● WORK TO COMPLETE
Would you repeat each line below exactly, without the pictures?

● PROVIDED MATERIAL
============================================================
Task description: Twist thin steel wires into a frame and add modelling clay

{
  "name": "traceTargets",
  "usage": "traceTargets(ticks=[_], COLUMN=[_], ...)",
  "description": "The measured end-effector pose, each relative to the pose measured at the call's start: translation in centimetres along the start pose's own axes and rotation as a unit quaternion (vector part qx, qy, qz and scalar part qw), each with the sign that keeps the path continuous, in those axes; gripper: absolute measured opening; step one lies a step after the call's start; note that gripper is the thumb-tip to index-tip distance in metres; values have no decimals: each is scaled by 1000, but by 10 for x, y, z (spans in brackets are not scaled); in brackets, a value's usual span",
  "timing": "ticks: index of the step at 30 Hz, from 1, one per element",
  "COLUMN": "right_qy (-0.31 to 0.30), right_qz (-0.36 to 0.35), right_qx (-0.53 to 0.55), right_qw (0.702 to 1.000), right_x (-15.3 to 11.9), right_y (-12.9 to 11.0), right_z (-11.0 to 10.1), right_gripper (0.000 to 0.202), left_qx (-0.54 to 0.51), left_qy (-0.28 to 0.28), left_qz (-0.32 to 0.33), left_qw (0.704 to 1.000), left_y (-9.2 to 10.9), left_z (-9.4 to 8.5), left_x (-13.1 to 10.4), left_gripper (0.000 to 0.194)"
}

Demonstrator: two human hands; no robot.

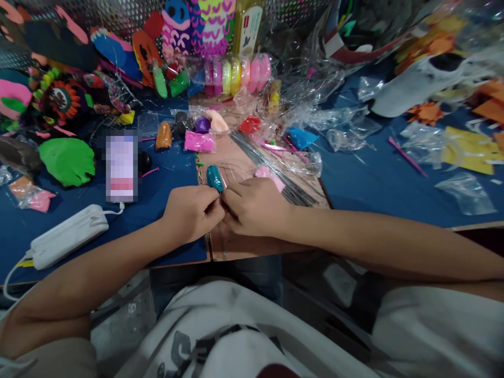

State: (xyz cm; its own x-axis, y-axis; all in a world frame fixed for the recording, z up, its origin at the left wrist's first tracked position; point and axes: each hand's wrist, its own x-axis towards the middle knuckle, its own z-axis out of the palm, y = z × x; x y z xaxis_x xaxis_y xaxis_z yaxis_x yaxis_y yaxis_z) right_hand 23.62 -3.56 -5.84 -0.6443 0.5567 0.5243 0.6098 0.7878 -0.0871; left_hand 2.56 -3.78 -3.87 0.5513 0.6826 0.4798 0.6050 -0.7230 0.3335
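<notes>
My left hand [193, 212] and my right hand [258, 209] meet over the front of a brown board [252, 249]. Fingers and thumbs are pinched together on both, tip to tip, and whatever lies between them is hidden. Just beyond the fingertips sits a shiny teal packet of clay [214, 178]. A pink lump of clay [271, 177] shows behind my right knuckles. To the right of it a bundle of thin grey wires [271, 168] runs slantwise across the board, and a few fine strands lie near my right fingers.
A phone [122, 168] is cabled to a white power bank [70, 236] on the left. Green clay [66, 161] lies behind them. Small clay packets, a row of coloured tubs [236, 75] and a bottle [247, 26] stand farther back. Plastic wrappers [466, 193] litter the right.
</notes>
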Motion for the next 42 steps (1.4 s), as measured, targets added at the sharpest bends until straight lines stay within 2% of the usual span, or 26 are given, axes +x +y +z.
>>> traceTargets(ticks=[6, 9, 12, 17, 22, 25, 28, 33, 38, 42], right_qy=[-7, -11, -3, 8, -19, 7, 39, 54, 50, 54], right_qz=[-28, -74, -101, -79, -29, -24, -21, 8, 50, 34], right_qx=[-34, -44, -44, -10, 50, 83, 96, 127, 136, 131], right_qw=[999, 996, 994, 997, 998, 996, 994, 990, 988, 989], right_x=[-2, -2, -3, -2, -1, 0, 2, 8, 11, 11], right_y=[11, 16, 18, 18, 21, 22, 24, 24, 18, 16], right_z=[9, 11, 12, 10, 10, 14, 16, 8, 4, 5], right_gripper=[27, 26, 25, 28, 26, 23, 24, 18, 17, 22], left_qx=[22, 37, 57, 99, 125, 137, 161, 184, 162, 125], left_qy=[-128, -143, -145, -131, -118, -114, -78, -16, 46, 57], left_qz=[-137, -164, -163, -120, -66, -44, 12, 102, 124, 131], left_qw=[982, 975, 974, 979, 983, 983, 984, 977, 978, 982], left_y=[5, 2, -1, -4, -11, -15, -16, -17, -21, -26], left_z=[-8, -8, -7, -6, -4, -2, 1, 4, 6, 7], left_x=[3, 4, 3, 1, 1, 2, 3, 7, 14, 14], left_gripper=[30, 28, 21, 11, 21, 24, 24, 25, 26, 25])
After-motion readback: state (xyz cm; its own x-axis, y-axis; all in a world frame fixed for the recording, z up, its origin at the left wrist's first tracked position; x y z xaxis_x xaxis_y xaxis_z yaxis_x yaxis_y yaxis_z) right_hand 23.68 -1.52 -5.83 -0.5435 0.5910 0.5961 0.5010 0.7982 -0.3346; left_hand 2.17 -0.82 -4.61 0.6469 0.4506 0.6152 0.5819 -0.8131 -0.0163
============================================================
● REPLY TO THE TASK
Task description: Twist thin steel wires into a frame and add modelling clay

{
  "name": "traceTargets",
  "usage": "traceTargets(ticks=[_], COLUMN=[_], ...)",
  "description": "The measured end-effector pose, each relative to the pose measured at the call's start: translation in centimetres along the start pose's own axes and rotation as a unit quaternion (vector part qx, qy, qz and scalar part qw), each with the sign that keeps the path continuous, in those axes; gripper: absolute measured opening; step one lies a step after the call's start; note that gripper is the thumb-tip to index-tip distance in metres; values have no decimals: each is scaled by 1000, but by 10 for x, y, z (spans in brackets are not scaled); in brackets, a value's usual span",
  "timing": "ticks: index of the step at 30 Hz, from 1, one per element",
  "COLUMN": "right_qy (-0.31 to 0.30), right_qz (-0.36 to 0.35), right_qx (-0.53 to 0.55), right_qw (0.702 to 1.000), right_x (-15.3 to 11.9), right_y (-12.9 to 11.0), right_z (-11.0 to 10.1), right_gripper (0.000 to 0.202), left_qx (-0.54 to 0.51), left_qy (-0.28 to 0.28), left_qz (-0.32 to 0.33), left_qw (0.704 to 1.000), left_y (-9.2 to 10.9), left_z (-9.4 to 8.5), left_x (-13.1 to 10.4), left_gripper (0.000 to 0.194)"
}

Demonstrator: two human hands; no robot.


State: (xyz cm; its own x-axis, y-axis; all in a world frame fixed for the recording, z up, its origin at the left wrist's first tracked position; point and axes: each hand's wrist, its own x-axis towards the middle knuckle, its own z-axis out of the palm, y = z × x; x y z xaxis_x xaxis_y xaxis_z yaxis_x yaxis_y yaxis_z) right_hand 23.62 -3.56 -5.84 -0.6443 0.5567 0.5243 0.6098 0.7878 -0.0871; left_hand 2.56 -3.78 -3.87 0.5513 0.6826 0.4798 0.6050 -0.7230 0.3335
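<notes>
My left hand [193, 212] and my right hand [258, 209] meet over the front of a brown board [252, 249]. Fingers and thumbs are pinched together on both, tip to tip, and whatever lies between them is hidden. Just beyond the fingertips sits a shiny teal packet of clay [214, 178]. A pink lump of clay [271, 177] shows behind my right knuckles. To the right of it a bundle of thin grey wires [271, 168] runs slantwise across the board, and a few fine strands lie near my right fingers.
A phone [122, 168] is cabled to a white power bank [70, 236] on the left. Green clay [66, 161] lies behind them. Small clay packets, a row of coloured tubs [236, 75] and a bottle [247, 26] stand farther back. Plastic wrappers [466, 193] litter the right.
</notes>
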Motion for the next 42 steps (1.4 s), as measured, targets added at the sharpest bends until straight lines stay within 2% of the usual span, or 26 are given, axes +x +y +z.
>>> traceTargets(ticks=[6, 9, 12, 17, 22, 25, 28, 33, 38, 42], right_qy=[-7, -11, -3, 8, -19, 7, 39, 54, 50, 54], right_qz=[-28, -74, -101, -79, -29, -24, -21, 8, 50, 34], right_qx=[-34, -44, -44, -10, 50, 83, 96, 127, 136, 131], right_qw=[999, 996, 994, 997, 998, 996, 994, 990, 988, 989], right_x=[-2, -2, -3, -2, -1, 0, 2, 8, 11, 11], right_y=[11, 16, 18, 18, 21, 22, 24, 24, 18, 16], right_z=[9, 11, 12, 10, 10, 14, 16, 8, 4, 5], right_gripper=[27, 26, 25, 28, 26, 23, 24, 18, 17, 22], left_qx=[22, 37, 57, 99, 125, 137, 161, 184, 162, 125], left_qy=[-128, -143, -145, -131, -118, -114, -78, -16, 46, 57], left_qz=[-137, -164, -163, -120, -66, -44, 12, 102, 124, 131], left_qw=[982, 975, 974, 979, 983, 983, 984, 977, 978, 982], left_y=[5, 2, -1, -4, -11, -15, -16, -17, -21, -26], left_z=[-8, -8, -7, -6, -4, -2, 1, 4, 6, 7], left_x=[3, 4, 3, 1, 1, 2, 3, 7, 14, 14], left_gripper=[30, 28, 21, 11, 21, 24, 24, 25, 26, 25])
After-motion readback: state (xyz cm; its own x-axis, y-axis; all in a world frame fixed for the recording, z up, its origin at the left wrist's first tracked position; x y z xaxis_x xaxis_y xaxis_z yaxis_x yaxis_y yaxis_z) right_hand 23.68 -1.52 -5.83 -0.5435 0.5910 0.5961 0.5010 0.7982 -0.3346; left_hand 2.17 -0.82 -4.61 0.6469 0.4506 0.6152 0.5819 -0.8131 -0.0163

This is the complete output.